Data extracted from a collection
+-------+

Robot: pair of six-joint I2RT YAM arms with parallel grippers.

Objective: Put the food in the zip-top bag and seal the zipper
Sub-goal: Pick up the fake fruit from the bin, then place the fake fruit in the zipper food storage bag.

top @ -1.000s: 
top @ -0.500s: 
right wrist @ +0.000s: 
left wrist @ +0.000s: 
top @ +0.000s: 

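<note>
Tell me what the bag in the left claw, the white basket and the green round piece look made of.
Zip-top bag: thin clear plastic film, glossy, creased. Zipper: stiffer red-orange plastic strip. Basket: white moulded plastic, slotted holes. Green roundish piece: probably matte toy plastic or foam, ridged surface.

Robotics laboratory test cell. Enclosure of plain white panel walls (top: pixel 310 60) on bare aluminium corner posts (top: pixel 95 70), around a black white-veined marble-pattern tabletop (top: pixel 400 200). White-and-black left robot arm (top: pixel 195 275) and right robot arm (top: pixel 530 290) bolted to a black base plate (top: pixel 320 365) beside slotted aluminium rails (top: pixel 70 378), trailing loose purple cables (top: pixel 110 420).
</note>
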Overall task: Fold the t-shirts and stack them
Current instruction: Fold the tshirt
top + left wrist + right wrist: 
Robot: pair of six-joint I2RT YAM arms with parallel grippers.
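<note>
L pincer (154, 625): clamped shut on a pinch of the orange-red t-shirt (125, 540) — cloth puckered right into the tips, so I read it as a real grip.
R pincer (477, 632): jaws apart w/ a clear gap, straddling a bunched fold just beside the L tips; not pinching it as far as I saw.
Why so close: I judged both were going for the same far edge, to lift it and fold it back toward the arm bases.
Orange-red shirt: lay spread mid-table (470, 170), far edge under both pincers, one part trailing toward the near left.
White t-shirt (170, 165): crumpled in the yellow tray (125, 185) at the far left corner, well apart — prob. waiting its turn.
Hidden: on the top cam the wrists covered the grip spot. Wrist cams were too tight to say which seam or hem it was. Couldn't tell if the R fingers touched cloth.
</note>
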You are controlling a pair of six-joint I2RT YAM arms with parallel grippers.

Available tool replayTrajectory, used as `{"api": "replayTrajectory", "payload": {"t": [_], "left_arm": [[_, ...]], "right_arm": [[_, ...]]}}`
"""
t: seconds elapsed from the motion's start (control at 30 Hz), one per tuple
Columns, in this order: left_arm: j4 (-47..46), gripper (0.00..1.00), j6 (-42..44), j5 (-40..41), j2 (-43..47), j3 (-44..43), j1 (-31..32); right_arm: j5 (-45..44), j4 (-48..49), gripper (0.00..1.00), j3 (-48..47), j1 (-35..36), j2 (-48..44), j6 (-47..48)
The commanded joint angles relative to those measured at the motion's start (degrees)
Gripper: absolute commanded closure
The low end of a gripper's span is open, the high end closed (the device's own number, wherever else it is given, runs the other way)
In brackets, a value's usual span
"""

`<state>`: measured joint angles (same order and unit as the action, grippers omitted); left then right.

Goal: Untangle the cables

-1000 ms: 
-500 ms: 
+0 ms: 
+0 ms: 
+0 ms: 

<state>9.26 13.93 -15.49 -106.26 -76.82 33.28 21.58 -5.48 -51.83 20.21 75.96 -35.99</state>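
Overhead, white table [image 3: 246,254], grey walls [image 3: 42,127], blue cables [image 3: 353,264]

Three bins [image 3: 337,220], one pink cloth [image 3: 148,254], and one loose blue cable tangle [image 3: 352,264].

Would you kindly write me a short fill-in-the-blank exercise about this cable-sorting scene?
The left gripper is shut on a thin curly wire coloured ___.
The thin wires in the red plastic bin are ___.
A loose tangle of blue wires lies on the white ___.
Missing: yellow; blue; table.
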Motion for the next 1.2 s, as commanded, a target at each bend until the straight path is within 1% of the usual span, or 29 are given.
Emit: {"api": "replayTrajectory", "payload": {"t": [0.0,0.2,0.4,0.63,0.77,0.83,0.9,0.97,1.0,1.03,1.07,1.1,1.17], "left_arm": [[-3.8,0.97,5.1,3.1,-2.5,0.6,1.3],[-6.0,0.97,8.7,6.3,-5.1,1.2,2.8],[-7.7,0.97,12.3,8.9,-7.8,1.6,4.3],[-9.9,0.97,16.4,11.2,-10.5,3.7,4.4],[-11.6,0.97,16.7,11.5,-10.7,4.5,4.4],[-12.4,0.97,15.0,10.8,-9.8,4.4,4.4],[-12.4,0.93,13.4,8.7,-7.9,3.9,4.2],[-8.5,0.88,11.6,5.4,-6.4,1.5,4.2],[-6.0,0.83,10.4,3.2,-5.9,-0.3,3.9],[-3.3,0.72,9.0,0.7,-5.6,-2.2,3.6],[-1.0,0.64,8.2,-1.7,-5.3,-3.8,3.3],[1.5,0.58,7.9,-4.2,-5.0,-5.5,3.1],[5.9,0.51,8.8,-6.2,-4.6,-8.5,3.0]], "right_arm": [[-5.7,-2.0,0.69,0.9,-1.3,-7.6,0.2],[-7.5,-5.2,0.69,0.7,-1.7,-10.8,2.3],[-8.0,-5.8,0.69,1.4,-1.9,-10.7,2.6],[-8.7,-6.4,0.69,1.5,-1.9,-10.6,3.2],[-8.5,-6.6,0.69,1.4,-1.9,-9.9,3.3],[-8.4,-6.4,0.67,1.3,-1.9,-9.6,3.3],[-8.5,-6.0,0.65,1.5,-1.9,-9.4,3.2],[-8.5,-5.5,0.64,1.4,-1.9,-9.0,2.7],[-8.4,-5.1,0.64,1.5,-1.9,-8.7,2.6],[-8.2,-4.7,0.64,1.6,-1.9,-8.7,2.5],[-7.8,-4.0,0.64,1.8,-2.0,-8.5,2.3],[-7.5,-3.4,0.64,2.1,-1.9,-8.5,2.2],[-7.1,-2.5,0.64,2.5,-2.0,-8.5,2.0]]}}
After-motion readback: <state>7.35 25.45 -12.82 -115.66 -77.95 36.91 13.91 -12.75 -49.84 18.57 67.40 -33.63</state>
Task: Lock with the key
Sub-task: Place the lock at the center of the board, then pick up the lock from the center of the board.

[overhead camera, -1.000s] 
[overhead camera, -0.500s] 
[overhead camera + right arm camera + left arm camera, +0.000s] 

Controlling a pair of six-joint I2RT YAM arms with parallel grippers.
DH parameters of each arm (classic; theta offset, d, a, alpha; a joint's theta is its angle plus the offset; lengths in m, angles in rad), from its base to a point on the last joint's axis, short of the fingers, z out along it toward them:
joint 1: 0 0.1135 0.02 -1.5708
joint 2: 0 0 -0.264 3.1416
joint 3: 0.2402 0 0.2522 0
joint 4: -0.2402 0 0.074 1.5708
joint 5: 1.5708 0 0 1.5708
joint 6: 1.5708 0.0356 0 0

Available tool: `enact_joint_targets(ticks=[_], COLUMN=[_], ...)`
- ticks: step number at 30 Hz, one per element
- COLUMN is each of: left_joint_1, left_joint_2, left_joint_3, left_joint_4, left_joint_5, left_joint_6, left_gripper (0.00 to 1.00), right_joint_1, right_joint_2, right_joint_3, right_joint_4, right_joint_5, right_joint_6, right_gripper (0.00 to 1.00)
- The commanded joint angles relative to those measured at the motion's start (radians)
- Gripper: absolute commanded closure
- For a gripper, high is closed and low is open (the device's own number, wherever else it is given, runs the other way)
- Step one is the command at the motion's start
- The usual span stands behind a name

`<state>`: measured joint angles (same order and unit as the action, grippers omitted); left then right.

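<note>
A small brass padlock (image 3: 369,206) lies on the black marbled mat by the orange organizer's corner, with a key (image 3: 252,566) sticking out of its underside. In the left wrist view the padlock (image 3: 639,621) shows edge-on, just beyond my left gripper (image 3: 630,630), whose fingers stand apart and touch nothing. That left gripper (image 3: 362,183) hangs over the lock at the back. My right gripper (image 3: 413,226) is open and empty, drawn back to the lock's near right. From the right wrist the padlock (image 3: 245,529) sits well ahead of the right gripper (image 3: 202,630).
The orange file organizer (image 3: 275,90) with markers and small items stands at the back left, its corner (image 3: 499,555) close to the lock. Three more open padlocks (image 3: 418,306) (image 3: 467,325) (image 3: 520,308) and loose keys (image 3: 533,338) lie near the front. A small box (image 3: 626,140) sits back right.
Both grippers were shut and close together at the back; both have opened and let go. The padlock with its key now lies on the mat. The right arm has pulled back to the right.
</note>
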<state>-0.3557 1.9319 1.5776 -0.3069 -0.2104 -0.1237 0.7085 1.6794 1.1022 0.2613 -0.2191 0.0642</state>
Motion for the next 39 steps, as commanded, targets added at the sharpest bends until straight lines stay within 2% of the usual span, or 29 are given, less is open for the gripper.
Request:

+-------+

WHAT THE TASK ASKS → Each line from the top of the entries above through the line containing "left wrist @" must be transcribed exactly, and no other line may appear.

EXERCISE OUTPUT →
Robot: pair of six-joint I2RT YAM arms with parallel grippers.

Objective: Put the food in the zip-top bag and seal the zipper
Sub-goal: Pick up the fake fruit from the bin, then place the fake fruit in the zipper food storage bag.

top @ -1.000s: 
top @ -0.500s: 
right wrist @ +0.000s: 
left wrist @ +0.000s: 

The response to the exercise is now finished.